哀しみでは無く虚ろな空しさは涙を流す事も許してくれなかった。忘れることは出来ない。けれど素面でいると、喪失感に押しつぶされてしまいそうだった。  
時が流れるにつれ、失った痛みは少しずつ癒された。けれど胸にぽっかり空いた喪失感だけは、酒も時間も、埋めてくれる事は無かった。  
 
「真夜…。」  
違う、そんなはずは無い。けれど、その少女は真夜にそっくりだった。初めてここで逢った、あの時のままの真夜だった。  
「佐夜、と言います。初めまして、お父様。あなたの娘です。」  
あの日、最初で最後の逢瀬。二人で過ごした濃密な時間が記憶に甦った。十数年の過去、上海の瀟洒なホテルの一室。真夜はあの時に身篭もり、生み育てたのか。  
私に見つめられた佐夜は、目を伏せた。  
「お母様から、ごめんなさいと伝えて欲しいと言付かっています。約束を守れなくて、お父様の元に帰れなくて、ごめんなさいと。ここに帰る日の事をずっと楽しみにしていたのに。お母様は帰れなくなってしまった。」  
「どういう、ことだ。」  
 
佐夜が私に手渡したのは、大老からの手紙だった。大老は未だに矍鑠としていると言う。しかし昨今のきな臭い情勢下、上海は国民党と中国共産党の戦闘が激化し、上海事変が勃発。帝国海軍の砲撃が行われたのはつい先日だ。  
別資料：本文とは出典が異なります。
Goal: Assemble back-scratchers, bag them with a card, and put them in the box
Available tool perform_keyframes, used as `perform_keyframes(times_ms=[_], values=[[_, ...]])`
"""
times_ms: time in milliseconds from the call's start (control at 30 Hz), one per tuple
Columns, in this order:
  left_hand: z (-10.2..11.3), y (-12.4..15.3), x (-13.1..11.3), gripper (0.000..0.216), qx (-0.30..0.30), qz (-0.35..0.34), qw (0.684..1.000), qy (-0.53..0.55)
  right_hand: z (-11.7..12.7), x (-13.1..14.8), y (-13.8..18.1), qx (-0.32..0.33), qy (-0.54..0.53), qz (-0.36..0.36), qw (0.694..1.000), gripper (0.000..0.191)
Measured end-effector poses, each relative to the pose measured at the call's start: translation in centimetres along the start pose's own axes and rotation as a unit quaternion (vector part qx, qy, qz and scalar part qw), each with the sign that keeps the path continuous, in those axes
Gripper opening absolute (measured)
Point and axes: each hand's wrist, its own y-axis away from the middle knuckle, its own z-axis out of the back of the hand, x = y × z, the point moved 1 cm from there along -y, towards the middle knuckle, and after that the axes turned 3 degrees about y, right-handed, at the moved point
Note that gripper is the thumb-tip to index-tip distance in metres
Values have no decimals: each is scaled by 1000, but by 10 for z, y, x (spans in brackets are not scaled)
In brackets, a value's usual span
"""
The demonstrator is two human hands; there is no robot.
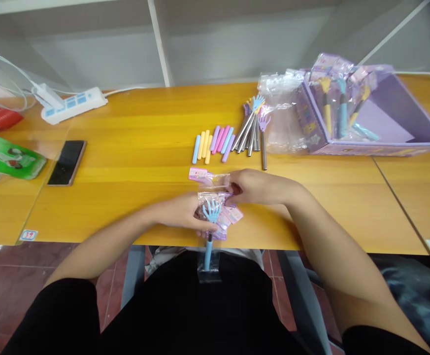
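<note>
A light blue back scratcher with a hand-shaped head (212, 211) lies in a clear plastic bag (210, 277), pointing toward my body past the table edge. My left hand (185, 212) grips it just below the head, thumb across the front. At the bag's upper end, my right hand (249, 187) has its fingers closed at a pink-purple card (230, 198); its fingertips are partly hidden. More printed cards (233, 214) lie fanned beneath the bag. Just beyond my hands, another pink card (197, 173) rests on the table beside clear plastic.
Coloured handle sleeves (215, 143) lie beside metal-stemmed back scratchers (249, 130). Clear bags (283, 113) sit against a purple box (377, 147) holding bagged back scratchers. To the left are a phone (67, 162), a power strip (75, 105) and a green carton (8, 155).
</note>
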Motion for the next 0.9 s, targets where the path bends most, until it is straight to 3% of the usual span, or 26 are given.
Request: perform_keyframes(times_ms=[100, 267, 433, 567, 700, 900], values=[[1, 0, -2, 47, 29, -25, 998, -54, 2, -3, -3, -9, -20, -2, 1000, 20], [5, -1, -3, 60, 7, -101, 980, -170, 4, -3, -3, -7, -26, -2, 1000, 17], [5, -1, -3, 53, 33, -90, 979, -180, -1, 8, -2, -31, 13, -43, 999, 31], [7, 0, -5, 44, 37, -65, 989, -128, -7, 12, -5, -69, 31, -69, 995, 38], [10, 2, -7, 32, -18, -57, 995, -78, -7, 9, -7, -61, -12, -42, 997, 41], [11, -1, -5, 28, -112, -134, 984, 13, -6, 4, -8, -61, -5, -31, 998, 27]])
この状態で日本人である真夜をそばに置く事が難しくなった大老は、真夜と佐夜を日本に帰すことを決意した。だがその直後、真夜が疾に倒れてしまった。  
数年前から心の臓が弱っていた彼女は、いよいよ帰れると言う安心感で気が緩んだのか、床に伏して立つことも出来なくなってしまった。  
大老は手を尽くし、佐夜の必死の看病の甲斐も無く真夜は身罷ってしまったと。先見の力を使わせた事で真夜の寿命を縮めたのだとすれば、誠に申し訳ない。そう結んでいた。そうして大老は、残った佐夜を独り、私の元に送り届けた。果たせなかった約束の代わりとして。  
 
佐夜は、傍らのテーブルに置いていた小さな白い陶器の壺を手にした。  
「お母様は、上海の地に埋葬されました。遺体をこちらに運ぶことが出来なくて。けれど、少しだけお骨を分けて来ました。こんな形になってしまったけれど、お父様のおそばにお届けしたくて。」  
私は佐夜の傍に歩み寄った。真夜の忘れ形見。私の愛娘。その肩にそっと手を置き、抱きしめた。  
「お父様…泣いてるの、どうして。お願い、泣かないで。ごめんなさい、私のせいで…。」  
「ちがう、佐夜のせいじゃない。よく、帰ってきてくれた。君一人だけでも。」  
あの夜以来か、私が涙を流すのは。佐夜が私の胸に顔を押し付けた。肩を震わせ、声を押し殺して泣いている。私たちは二人、父と娘は静かに涙を流した。失われた真夜を弔うように。